Women’s hockey reflects on ‘rebuilding’

by Aaron Blake

As time ran out in overtime during the NCAA women’s Frozen Four third place game last Sunday in Durham, N.H., Minnesota freshman goaltender Brenda Reinen slid across the crease to make a solid save of Niagara forward Valerie Hall’s rebound.

The stop salvaged a tie and saved some face for the Gophers (28-4-6), who had been the unanimous No. 1 team for weeks before the Frozen Four. A 2-1 loss to Brown in the semifinals ruined Minnesota’s chances of completing a sweep of the WCHA regular season and post season titles, as well as the NCAA championship.

Whereas the Gophers prided themselves on pulling out close games – going 13-1 in one-goal games and 6-0-5 in overtime during the regular season – they fell just short of continuing those trends.

“I’m still disappointed about the outcome of the Frozen Four,” Minnesota freshman Kristy Oonincx said. “We pulled out those (close) games because we never gave up.
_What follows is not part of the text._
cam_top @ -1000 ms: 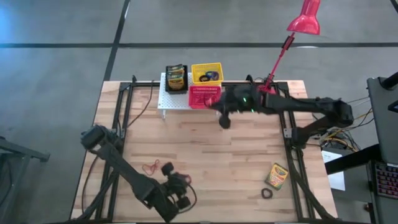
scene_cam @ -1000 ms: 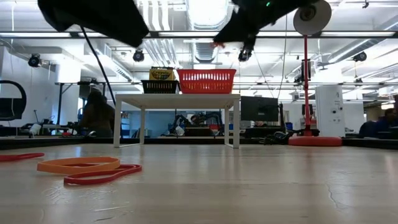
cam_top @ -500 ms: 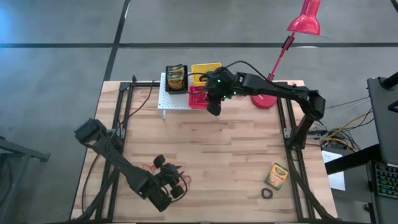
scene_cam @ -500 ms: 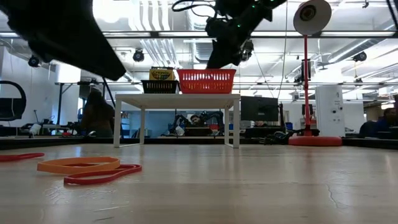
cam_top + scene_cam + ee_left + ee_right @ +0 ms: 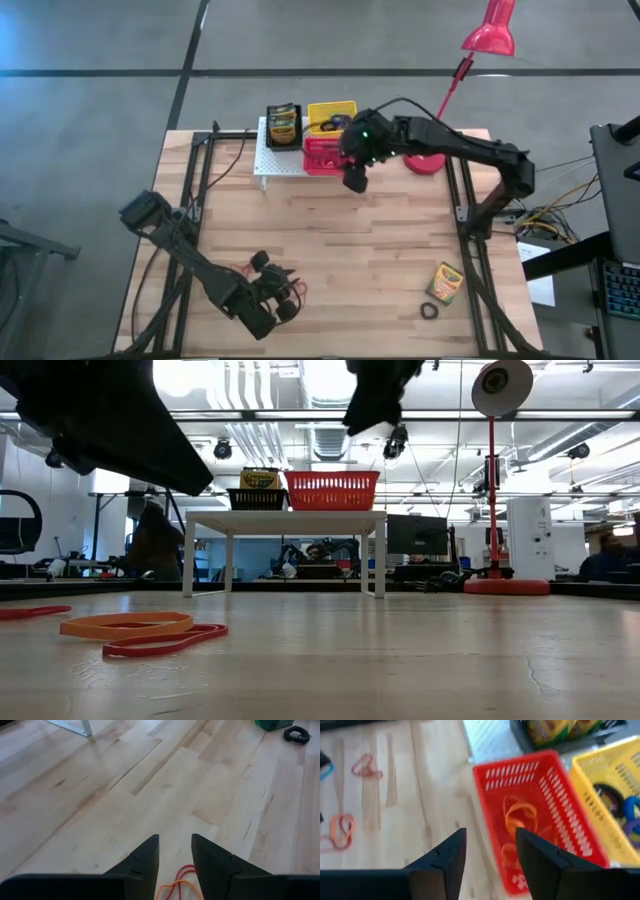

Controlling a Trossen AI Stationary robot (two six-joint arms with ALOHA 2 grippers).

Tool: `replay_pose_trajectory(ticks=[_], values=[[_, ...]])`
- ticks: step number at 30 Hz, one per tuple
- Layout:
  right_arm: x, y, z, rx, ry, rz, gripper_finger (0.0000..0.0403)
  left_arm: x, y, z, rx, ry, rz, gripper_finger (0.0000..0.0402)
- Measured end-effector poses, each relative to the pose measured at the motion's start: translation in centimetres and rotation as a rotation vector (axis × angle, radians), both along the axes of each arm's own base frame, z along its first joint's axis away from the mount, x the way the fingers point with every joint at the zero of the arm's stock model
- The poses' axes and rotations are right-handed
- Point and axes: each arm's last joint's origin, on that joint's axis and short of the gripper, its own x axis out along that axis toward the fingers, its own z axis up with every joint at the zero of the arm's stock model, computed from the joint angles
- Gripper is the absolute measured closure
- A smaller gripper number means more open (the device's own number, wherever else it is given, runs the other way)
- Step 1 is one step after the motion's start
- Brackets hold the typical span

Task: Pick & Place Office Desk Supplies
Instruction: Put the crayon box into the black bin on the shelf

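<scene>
My left gripper (image 5: 175, 837) stands open low over the table's near left part (image 5: 280, 300). An orange and a red elastic loop (image 5: 176, 882) lie on the wood between its fingers; I cannot tell whether they touch. The low view shows these loops (image 5: 130, 628) flat on the table. My right gripper (image 5: 490, 832) hangs open and empty above the near edge of the red basket (image 5: 320, 155). Orange loops (image 5: 520, 817) lie inside this basket. The yellow basket (image 5: 330, 113) holds dark and blue loops. A black basket (image 5: 283, 125) holds a crayon box.
The three baskets stand on a white perforated rack (image 5: 270, 162) at the far edge. A red desk lamp (image 5: 490, 30) rises from its base (image 5: 425, 162) to their right. A crayon box (image 5: 444, 283) and a black loop (image 5: 430, 311) lie near the front right.
My right gripper went over the red basket, then rose and drew back a little toward the near edge. My left gripper sank toward the loops on the table and has held still since.
</scene>
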Motion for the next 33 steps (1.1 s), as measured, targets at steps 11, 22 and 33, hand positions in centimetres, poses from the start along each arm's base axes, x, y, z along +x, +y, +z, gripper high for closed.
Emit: replay_pose_trajectory(ticks=[11, 22, 33], values=[[-4.3, 13.4, -2.0, 0.046, 0.342, 0.087, 0.0279, 0.2, -0.1, 0.2, 0.044, -0.022, -0.019, 0.0282], [-12.7, 23.9, -10.8, 0.231, 0.856, -0.186, 0.0345, 0.4, 0.0, 0.4, 0.093, -0.068, 0.000, 0.0282], [-15.8, 24.9, -17.7, 0.271, 0.944, -0.290, 0.0393, 1.2, 0.9, 0.5, 0.085, -0.076, 0.036, 0.0282]])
Even in the national tournament, we fought till the end.

“Sometimes the puck doesn’t bounce our wayÖ. We were at the national tournament, unfortunately. But that’s the way it went.”

Contributions from freshmen like Oonincx, Reinen, Kelly Stephens, and Jody Horak, coupled with switching Patty Kazmaier Award finalist Ronda Curtin to defense, turned a rebuilding year into a competitive year. Nine freshmen and four sophomores grace the 18-player roster.

“Our biggest question mark heading into the season was the defensive side of things,” Minnesota coach Laura Halldorson said. “We ended up doing a great job of shutting down teams defensively.”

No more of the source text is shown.